NOTES TO THE CONSOLIDATED FINANCIAL STATEMENTS
(Unaudited)
(All amounts in thousands, except share and per share data)
(1) BASIS OF PRESENTATION
The accompanying unaudited consolidated financial statements of Cullman Bancorp, Inc. have been prepared in accordance with U.S. generally accepted accounting principles (GAAP) for interim financial information and with the instructions to Form 10-Q and Rule 10-01 of Regulation S-X. Accordingly, certain information and footnote disclosures normally included in financial statements prepared in accordance with GAAP have been condensed or omitted pursuant to such rules and regulations. The consolidated financial statements of Cullman Bancorp, Inc. (the Bancorp) include the accounts of its wholly owned subsidiary, Cullman Savings Bank (the Bank) and its 99% ownership of Cullman Village Apartments (collectively referred to herein as the Company, we, us, or our). Intercompany transactions and balances are eliminated in the consolidation. The Company is majority owned (55%) by Cullman Savings Bank, MHC. These financial statements do not include the transactions and balances of Cullman Savings Bank, MHC.
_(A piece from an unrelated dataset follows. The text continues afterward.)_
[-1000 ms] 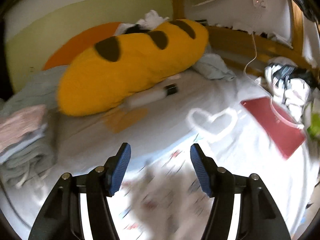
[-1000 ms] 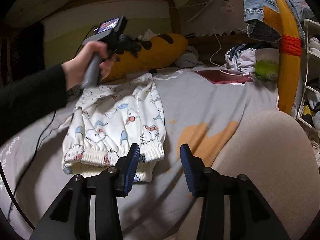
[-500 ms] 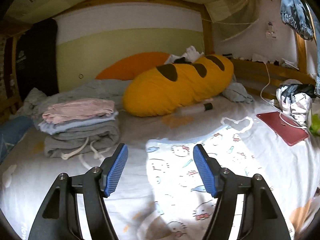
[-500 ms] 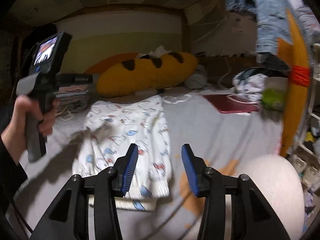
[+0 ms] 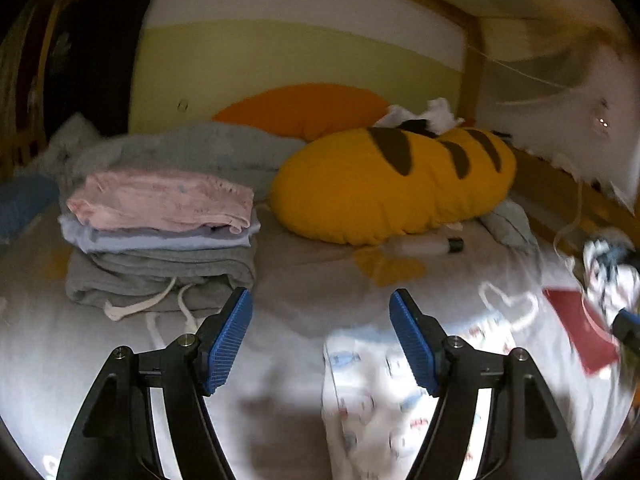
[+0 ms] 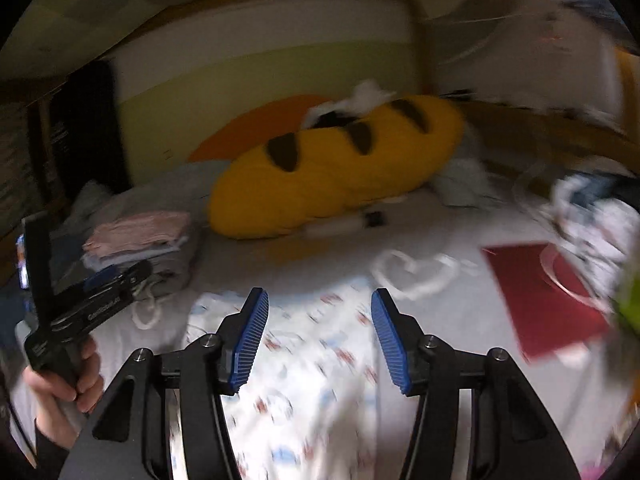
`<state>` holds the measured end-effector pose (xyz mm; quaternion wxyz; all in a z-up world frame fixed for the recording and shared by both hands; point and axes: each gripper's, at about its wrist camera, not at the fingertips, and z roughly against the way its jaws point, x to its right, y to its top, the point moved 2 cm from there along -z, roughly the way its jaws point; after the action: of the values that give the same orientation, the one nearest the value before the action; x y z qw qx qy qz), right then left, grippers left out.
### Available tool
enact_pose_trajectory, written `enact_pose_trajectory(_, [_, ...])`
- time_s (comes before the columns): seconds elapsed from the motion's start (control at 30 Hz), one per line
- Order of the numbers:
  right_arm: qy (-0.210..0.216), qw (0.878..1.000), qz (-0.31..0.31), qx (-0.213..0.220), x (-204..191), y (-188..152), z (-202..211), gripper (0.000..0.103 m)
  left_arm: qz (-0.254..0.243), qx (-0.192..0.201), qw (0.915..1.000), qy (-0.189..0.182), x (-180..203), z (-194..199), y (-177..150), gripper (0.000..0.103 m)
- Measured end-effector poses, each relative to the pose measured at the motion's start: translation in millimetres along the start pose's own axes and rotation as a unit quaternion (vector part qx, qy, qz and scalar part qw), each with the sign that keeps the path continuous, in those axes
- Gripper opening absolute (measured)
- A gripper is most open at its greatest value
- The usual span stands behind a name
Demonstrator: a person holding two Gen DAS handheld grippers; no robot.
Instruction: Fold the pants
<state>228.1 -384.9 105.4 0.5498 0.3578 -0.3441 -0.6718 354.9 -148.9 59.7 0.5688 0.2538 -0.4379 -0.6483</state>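
White pants (image 5: 380, 400) with a small cartoon print lie flat on the grey bed sheet (image 5: 304, 280), blurred in both views. My left gripper (image 5: 320, 308) hovers over the sheet just left of the pants' edge, open, with nothing between its blue pads. My right gripper (image 6: 319, 304) hangs above the pants (image 6: 312, 380). Its jaws are opening and nothing is between them. In the right wrist view the left gripper (image 6: 132, 276) shows at the lower left, held by a hand (image 6: 60, 388).
A stack of folded clothes (image 5: 160, 240) sits at the left, its drawstrings trailing onto the sheet. Behind lie a yellow loaf-shaped pillow (image 5: 392, 188) and a small bottle (image 5: 424, 246). At the right are a red flat case (image 6: 544, 300) and a loose clothes heap (image 6: 600, 216).
The left gripper swung left off the pants toward the folded stack. The right gripper rose and moved forward over the pants, and its jaws widened.
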Motion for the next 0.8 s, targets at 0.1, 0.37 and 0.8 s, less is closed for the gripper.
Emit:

Cullman Bancorp, Inc., headquartered in Cullman, Alabama was formed to serve as the stock holding company for Cullman Savings Bank as part of the mutual-to-stock conversion of Cullman Savings Bank. On October 8, 2009, the Bank completed its conversion and reorganization from a mutual savings bank into a two-tier mutual holding stock company. In accordance with the plan of reorganization, Cullman Bancorp, Inc. (of which Cullman Savings Bank became a wholly-owned subsidiary) issued and sold shares of capital stock to eligible depositors of Cullman Savings Bank and others.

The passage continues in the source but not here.